Background and Objectives Although many cochlear implant (CI) recipients receive significant benefits from using the implants, speech perception ability is still known to vary among CI users, and the variability is closely related to the ability of users to process temporal information. As one of the important temporal cues for speech perception in CI users, voice onset time (VOT) can be used to examine behavioral perception and neural correlates of temporal processing.
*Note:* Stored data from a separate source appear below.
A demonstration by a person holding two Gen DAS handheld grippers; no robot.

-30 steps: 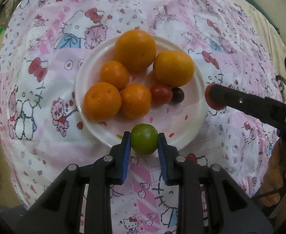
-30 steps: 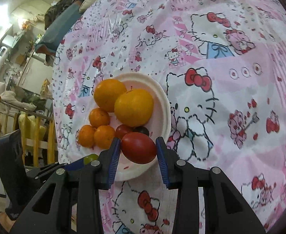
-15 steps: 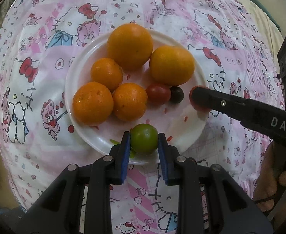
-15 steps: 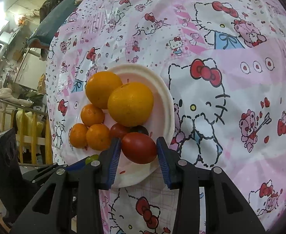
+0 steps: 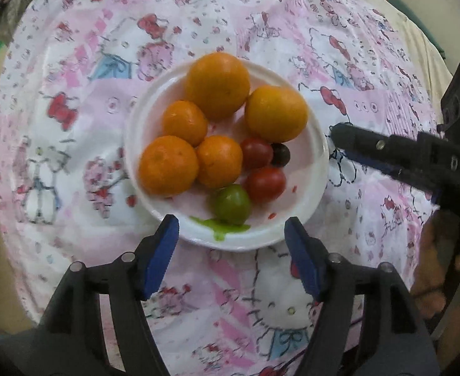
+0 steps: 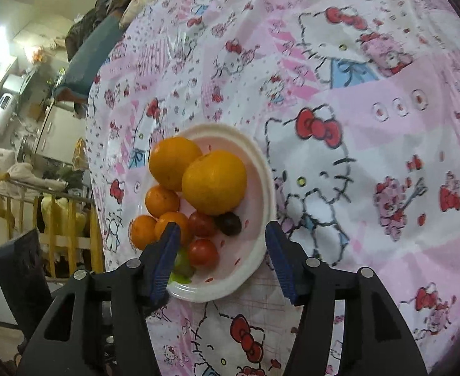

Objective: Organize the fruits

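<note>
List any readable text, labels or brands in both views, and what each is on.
"DAS": white letters on the right gripper body in the left wrist view, cut off at the frame edge.
Tablecloth: cartoon prints only, no readable words.
Nothing else legible.

White plate (image 6: 262, 169) of fruit, right gripper (image 6: 219, 258) fingers (image 6: 167, 257) spread
</note>
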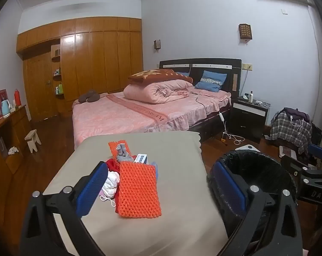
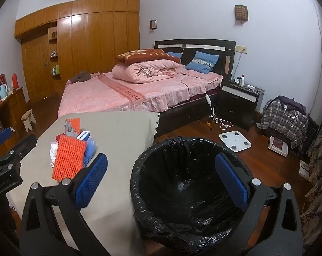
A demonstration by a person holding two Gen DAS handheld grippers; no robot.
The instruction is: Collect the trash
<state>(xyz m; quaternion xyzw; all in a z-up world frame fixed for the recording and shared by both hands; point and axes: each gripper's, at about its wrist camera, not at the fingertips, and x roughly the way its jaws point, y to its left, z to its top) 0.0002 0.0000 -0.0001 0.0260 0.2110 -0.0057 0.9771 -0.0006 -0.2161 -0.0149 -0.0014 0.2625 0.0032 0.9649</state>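
Left wrist view: left gripper gapes empty over the orange net, readied to grab.
Bin: right of table, handy for drops.
Right gripper: released, empty, above bin.

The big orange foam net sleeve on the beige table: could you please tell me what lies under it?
Under the big orange foam net sleeve show red fabric, a white crumpled wad and pale blue plastic. How far they run beneath it, and anything else there, is covered.

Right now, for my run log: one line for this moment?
left gripper: open, empty | right gripper: open, empty | trash pile: on table | bin: empty
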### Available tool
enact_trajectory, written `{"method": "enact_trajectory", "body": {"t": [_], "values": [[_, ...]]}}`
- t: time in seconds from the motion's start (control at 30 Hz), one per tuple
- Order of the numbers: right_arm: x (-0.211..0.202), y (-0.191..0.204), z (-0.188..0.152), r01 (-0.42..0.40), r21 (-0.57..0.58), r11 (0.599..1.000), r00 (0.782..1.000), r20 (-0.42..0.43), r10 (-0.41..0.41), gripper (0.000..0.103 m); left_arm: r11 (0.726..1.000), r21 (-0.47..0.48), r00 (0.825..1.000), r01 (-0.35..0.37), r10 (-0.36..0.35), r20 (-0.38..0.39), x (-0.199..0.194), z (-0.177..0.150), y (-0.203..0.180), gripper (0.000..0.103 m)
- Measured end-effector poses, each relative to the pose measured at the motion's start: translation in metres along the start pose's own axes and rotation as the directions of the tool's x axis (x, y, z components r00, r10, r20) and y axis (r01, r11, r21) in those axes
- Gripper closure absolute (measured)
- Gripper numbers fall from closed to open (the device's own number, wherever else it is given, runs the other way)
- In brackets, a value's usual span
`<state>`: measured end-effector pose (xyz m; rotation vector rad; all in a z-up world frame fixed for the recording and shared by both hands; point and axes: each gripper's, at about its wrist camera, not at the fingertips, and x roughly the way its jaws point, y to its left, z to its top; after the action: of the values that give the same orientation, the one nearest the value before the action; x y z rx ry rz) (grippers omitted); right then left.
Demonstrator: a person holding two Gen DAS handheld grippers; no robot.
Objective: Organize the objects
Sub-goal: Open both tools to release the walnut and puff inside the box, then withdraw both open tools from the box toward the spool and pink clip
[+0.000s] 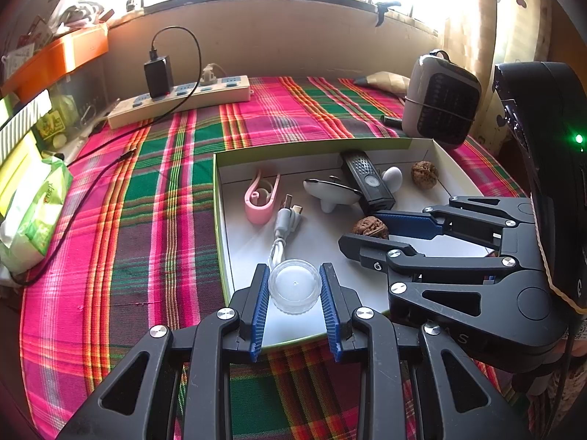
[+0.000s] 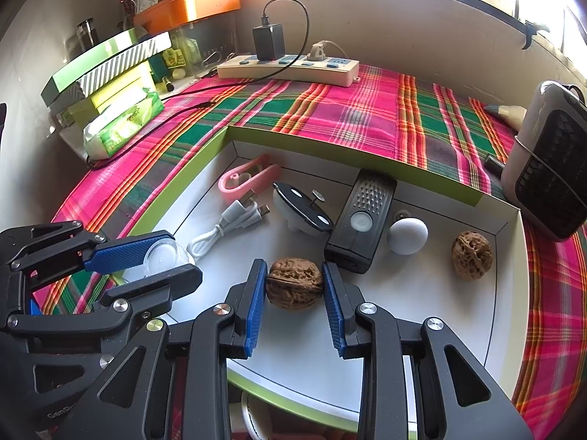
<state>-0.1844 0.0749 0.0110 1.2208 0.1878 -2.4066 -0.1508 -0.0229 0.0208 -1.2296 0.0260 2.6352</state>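
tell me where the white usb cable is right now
The white usb cable lies coiled inside the open box, left of centre in the right wrist view, between the pink clip and the clear round container.

Both grippers share one build: black plastic linkage arms with triangular cut-outs, joined by round silver screws, ending in fingers faced with ribbed blue pads. The left gripper [image 1: 295, 308] shows this from its own camera. The right gripper [image 2: 294, 308] matches it; seen from the left wrist, its tall black housing carries a lit green lamp, pale lettering and a braided tan cord.
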Motion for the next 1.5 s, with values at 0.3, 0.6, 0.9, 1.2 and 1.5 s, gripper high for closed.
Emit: {"method": "enact_trajectory", "body": {"t": [0.3, 0.6, 0.9, 1.2, 1.5], "values": [[0.0, -0.001, -0.002, -0.002, 0.008, 1.0, 1.0, -0.001, 0.002, 0.071, 1.0, -0.003, 1.0, 0.003, -0.003, 0.0, 0.0, 0.0, 0.001, 0.077], [-0.002, -0.003, -0.002, 0.001, 0.022, 1.0, 1.0, 0.0, -0.001, 0.071, 1.0, -0.004, 1.0, 0.002, -0.002, -0.001, -0.002, 0.0, 0.001, 0.077], [-0.006, -0.005, -0.004, 0.01, 0.034, 0.999, 1.0, 0.005, -0.01, 0.059, 1.0, -0.003, 1.0, -0.002, 0.002, 0.006, -0.008, -0.002, 0.001, 0.076], [-0.017, -0.005, -0.007, 0.012, 0.052, 0.999, 0.999, 0.029, -0.014, 0.059, 1.0, -0.005, 1.0, -0.014, 0.014, 0.02, -0.016, -0.003, 0.0, 0.07], [-0.03, -0.001, -0.015, 0.024, 0.072, 0.997, 0.998, 0.056, -0.028, 0.053, 1.0, -0.005, 0.999, -0.021, 0.021, 0.039, -0.028, -0.009, -0.001, 0.068]]}}
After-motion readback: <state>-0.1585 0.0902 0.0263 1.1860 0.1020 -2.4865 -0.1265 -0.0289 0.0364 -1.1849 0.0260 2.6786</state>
In this study, we measured categorical perception and N1-P2 cortical auditory evoked potentials (CAEPs) using a /ba/-/pa/ VOT continuum in CI users as well as in normal-hearing (NH) listeners.
Subjects and Method Ten CI subjects and 11 NH controls participated in syllable identification tasks and in electroencephalography recording. CI subjects were divided into two groups, which were ‘good’ and ‘poor’ performers based on their speech perception scores. The stimuli used in both experiments were a synthetic /ba/-/pa/ VOT continuum. The identification boundary and N1-P2 peak-to-peak amplitude were measured for each subject group.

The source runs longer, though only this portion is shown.